The first data element (ref 4347) of this EDIFACT segment is logically grafted as a Function attribute of the PIA/ProductId element itself.
The Article SEGment DEFinition may repeatedly parse the input C212 composite element thanks to the cardinality M 1 5 ACC 5 described above.
The Group DEFinition NumberType creates an artificial hierarchical level (at depth 5 |||||) that will capture the parsing productions of the next three child elements (at depth 6 ||||||). Data element 7143 is directly grafted as a text node into the parent NumberType (the reserved name NOTAG suppresses the intermediate element node level). In other words, we create a hierarchical level and just next we suppress one! This is indeed a trick that allows grafting the following two elements, 1131 and 3055, as attribute nodes into NumberType.

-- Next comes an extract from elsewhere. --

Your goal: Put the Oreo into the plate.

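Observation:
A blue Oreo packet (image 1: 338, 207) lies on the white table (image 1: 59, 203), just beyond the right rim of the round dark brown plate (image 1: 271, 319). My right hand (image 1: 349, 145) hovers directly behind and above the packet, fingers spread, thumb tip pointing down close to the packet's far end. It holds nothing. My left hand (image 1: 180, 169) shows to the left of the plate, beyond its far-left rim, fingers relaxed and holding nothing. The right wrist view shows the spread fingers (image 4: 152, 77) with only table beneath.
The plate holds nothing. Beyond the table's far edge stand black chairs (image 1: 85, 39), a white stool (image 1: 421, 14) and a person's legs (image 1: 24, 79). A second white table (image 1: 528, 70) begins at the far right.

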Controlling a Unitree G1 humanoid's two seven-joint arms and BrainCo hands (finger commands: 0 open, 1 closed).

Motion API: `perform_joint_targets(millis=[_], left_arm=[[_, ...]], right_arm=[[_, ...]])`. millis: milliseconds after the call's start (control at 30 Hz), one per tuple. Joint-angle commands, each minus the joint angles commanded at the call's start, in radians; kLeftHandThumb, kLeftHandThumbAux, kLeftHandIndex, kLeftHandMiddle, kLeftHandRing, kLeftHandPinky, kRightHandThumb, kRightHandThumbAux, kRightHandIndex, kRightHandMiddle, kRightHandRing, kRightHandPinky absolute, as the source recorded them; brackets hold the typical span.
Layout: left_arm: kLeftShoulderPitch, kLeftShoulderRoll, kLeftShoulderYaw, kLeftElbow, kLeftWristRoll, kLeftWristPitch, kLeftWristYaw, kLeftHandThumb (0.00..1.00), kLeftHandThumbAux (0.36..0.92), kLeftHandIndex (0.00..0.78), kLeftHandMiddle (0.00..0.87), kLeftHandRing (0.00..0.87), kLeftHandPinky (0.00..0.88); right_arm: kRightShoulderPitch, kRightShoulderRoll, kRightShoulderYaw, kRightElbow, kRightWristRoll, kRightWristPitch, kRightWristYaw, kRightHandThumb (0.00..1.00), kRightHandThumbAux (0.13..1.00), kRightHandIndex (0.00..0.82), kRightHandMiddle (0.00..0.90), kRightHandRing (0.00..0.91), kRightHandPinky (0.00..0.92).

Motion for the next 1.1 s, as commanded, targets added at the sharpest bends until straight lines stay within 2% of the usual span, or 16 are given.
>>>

When applied to the input EDIFACT segment:

PIA+1+ABC123:ZZZ:57:90+BOX-G4:ZZZ:67:90

One gets the output XML fragment:

  <ProductId Function="1">
    <Article>
      <Number>ABC123</Number>
      <NumberType Agency="90" Qualifier="57">ZZZ</NumberType>
    </Article>
    <Article>
      <Number>BOX-G4</Number>
      <NumberType Agency="90" Qualifier="67">ZZZ</NumberType>
    </Article>
  </ProductId>

We have just illustrated the use of Group DEFinitions for grouping several data elements inside an EDIFACT segment. Actually, Group DEFinitions are essential to the grouping of sequences of EDIFACT segments into repeated collections of segments (and sub-groups), possibly nested in each other, that form the structure of the EDIFACT message itself. (This is documented in the complete DEF file.)

The EDIFACT UNH...UNT message istelf is defined as a Message group
...containing DEFinitions for segments UNH.. BGM.. DTM.. FTX..
...followed by a repeatable Party group starting with the NAD.. segment
...followed by a repeatable Currencies group ..and more
...followed by a repeatable Transport details group ..and more
...followed by a repeatable TransportTerms group ..and more
...followed by a repeatable LineItem group:
......containing DEFinitions for segments LIN.. PIA.. IMD.. MEA.. QTY.. DTM.. MOA.. /li>
......followed by a repeatable Packaging group ..
...followed by DEFinitions for segments UNS.. MOA.. CNT.. and UNT..

Advanced Features

At this point in the tutorial you do know enough to transform any EDIFACT interchange to a nicely formatted XML document.

The following two features take advantage from named CONDitions. CONDitions are declared with the COND keyword near the top of the DEF file, just above the very first parsing statement "MSG ...". A CONDition features a unique name, a depth scope (used for grouping tokens at the specified depth and below), and a regular expression pattern. The later is used for verifying the condition itself (via pattern matching TRUE/FALSE) over the set of tokens collected under that unique name while parsing the message itself.

Whenever a named CONDition is associated to a segment (SEG), group (GRP) or data element (D) DEFinition, and an instance of that element is found in the parsed input message, a token (a piece of string) is generated. Therefore, tokens reflect the existence of certain structural elements in the message. The value of each token can be either a constant string, or a value extracted from the parsed element itself.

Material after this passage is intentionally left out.